Selecting Reading Material

- Ask experienced teachers and bookstores to recommend age-appropriate, spiritually rich books to add to your shelves, such as lives of saints written for children, collections of children’s Bible stories, and picture books with a Christian message.

-  Look for colorful illustrations or Byzantine icons, which will help keep children’s attention.

- Cultivate a love for God by choosing books that express theological concepts in ways and words that your child can understand, thereby planting seeds in the child’s mind and soul that can be cultivated over a lifetime.

- Choose stories that reinforce one of the constant themes of early childhood spiritual education: God’s love for both humanity and individual human beings.

- Another recurring focus is that God loves us so much He gave us our Savior and Lord Jesus Christ; from an early age, you can expose children to the idea of having a relationship with Christ.

During Story Time

Create active learning opportunities and extensions to an exercise that might seem passive. There are many ways to actively engage young children even as you read to them:

- Set a standard for daily and weekly reading patterns. Consistency and repetition will make spiritual literature important in the child’s life.

- Young children are eager to make decisions, and could be offered a choice, such as, “Would you like to read the May page about St. Constantine and St. Helen, or would you like to read the April page about St. George?” Small children might simply point to the page of their choice.

- Allow the child to hold the book or to turn the pages while you are reading. Keep the Story Alive Set aside some quality time after story time. Extending the children’s engagement with the story is a powerful way to support learning and remembering, especially at a young age, when imagination and invention are developing.

- Follow every story with a short complementary prayer—in this way, you can reflect on and reinforce the theme.

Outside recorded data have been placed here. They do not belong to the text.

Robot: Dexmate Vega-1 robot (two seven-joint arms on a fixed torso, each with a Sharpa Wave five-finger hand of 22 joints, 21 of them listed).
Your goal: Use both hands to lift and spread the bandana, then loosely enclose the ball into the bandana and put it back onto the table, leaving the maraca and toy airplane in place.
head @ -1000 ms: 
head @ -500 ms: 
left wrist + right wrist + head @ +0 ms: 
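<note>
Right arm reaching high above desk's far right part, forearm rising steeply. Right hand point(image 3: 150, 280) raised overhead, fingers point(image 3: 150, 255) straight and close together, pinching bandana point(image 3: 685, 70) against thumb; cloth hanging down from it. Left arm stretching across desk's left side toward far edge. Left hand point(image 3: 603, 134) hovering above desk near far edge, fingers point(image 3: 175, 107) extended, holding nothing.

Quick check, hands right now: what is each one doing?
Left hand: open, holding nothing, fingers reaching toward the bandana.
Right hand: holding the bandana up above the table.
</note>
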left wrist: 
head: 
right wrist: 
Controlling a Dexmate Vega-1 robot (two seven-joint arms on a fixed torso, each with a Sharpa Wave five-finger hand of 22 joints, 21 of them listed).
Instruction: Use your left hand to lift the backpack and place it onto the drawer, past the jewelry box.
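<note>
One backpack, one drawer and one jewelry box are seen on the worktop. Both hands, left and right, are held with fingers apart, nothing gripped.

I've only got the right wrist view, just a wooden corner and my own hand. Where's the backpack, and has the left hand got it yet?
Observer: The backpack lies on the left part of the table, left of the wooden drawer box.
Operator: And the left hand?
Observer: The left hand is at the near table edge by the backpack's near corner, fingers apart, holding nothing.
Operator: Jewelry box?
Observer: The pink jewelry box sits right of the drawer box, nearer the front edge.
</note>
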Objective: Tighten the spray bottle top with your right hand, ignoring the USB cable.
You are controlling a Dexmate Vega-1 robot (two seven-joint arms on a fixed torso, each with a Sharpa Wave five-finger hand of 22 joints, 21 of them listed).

Combining prayer and reading evokes the grace of God and the work of the Holy Spirit.

- Ask concrete but open-ended questions about the story, allowing children to answer freely, retelling and reinterpreting the story in their own words.

- Stimulate curiosity and creativity; for example, ask a child to act out a simple sentence from the story. The adult might say, “Do you think you can show me the look on St. Helen’s face when she discovered the Cross?” Adding a physical act like this will help the child remember the message. Acting is practical in Sunday school classrooms—no materials or mess—and is quite fun at home, too.